◆ REQUIRED ACTION
Extract the text of each entry below exactly, leaving every image behind.

+===+

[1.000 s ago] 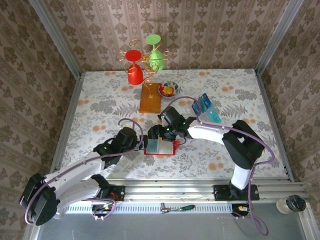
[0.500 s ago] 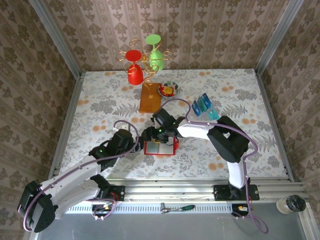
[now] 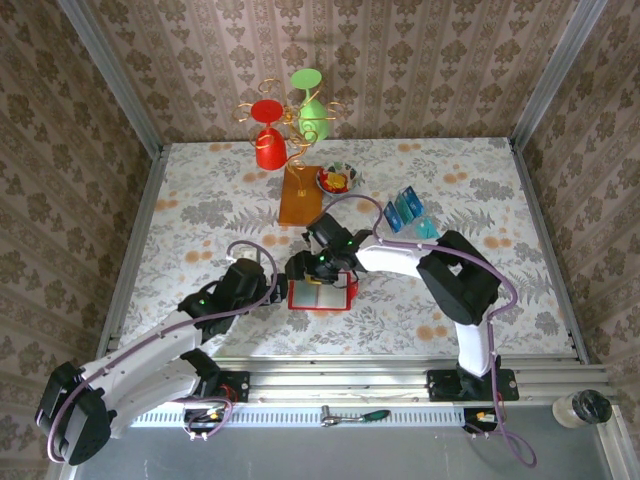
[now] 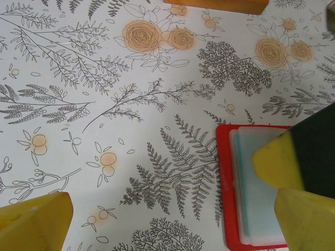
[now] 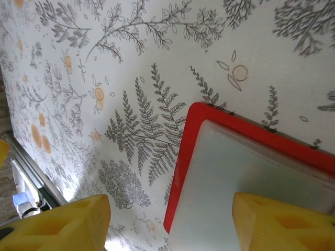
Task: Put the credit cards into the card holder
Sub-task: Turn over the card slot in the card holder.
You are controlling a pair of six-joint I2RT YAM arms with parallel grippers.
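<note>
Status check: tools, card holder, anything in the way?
Left tool open, beside card holder. Right tool open, over card holder. Credit cards back right, nothing blocking.

Red card holder [image 3: 322, 297], teal credit cards [image 3: 403, 210] apart

Lab test cell w/ mock-home dressing is indicated: wallpaper panels [image 3: 420, 60] are framed by alu. posts [image 3: 110, 75], a floral-clothed table [image 3: 200, 200] is boxed in, two arms [image 3: 150, 350] are bolted to an alu. rail [image 3: 350, 385], w/ a screwdriver [image 3: 350, 417] laid nearby.
</note>
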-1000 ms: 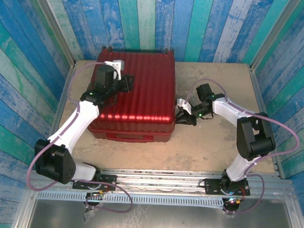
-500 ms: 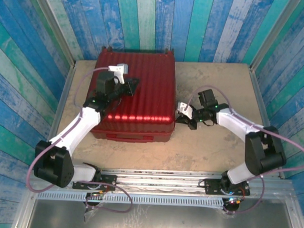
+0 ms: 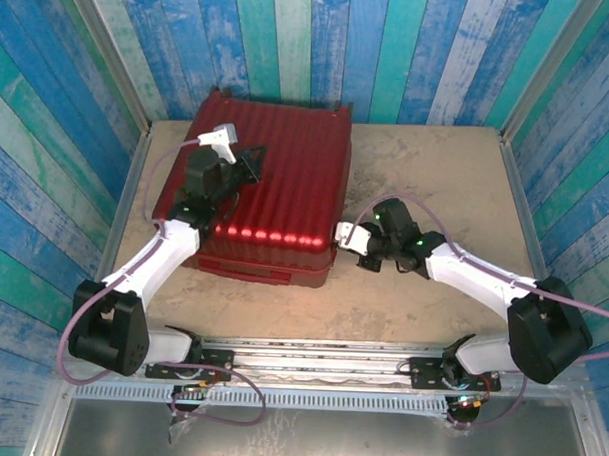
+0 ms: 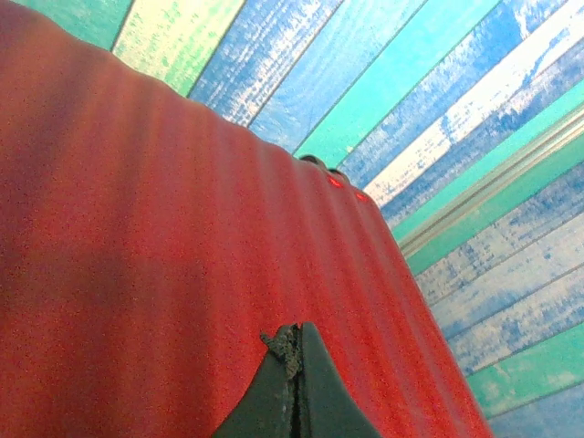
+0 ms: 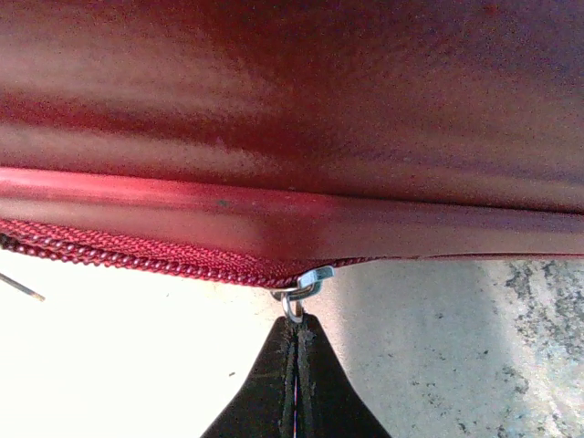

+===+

◆ ANSWER BOX
[1.000 s ago] 
[0.500 s ago] 
[now] 
[now] 
[now] 
Task: Put the credit cards into the card holder
Sub-task: Turn over the card slot in the card holder.
You are controlling a pair of six-joint I2RT YAM arms with parallel grippers.
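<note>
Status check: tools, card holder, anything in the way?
Left tool open, beside card holder. Right tool open, over card holder. Credit cards back right, nothing blocking.

Red card holder [image 3: 322, 297], teal credit cards [image 3: 403, 210] apart

Lab test cell w/ mock-home dressing is indicated: wallpaper panels [image 3: 420, 60] are framed by alu. posts [image 3: 110, 75], a floral-clothed table [image 3: 200, 200] is boxed in, two arms [image 3: 150, 350] are bolted to an alu. rail [image 3: 350, 385], w/ a screwdriver [image 3: 350, 417] laid nearby.
</note>
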-1000 ms: 
-500 ms: 
+0 ms: 
+0 ms: 
+0 ms: 

That concludes the output.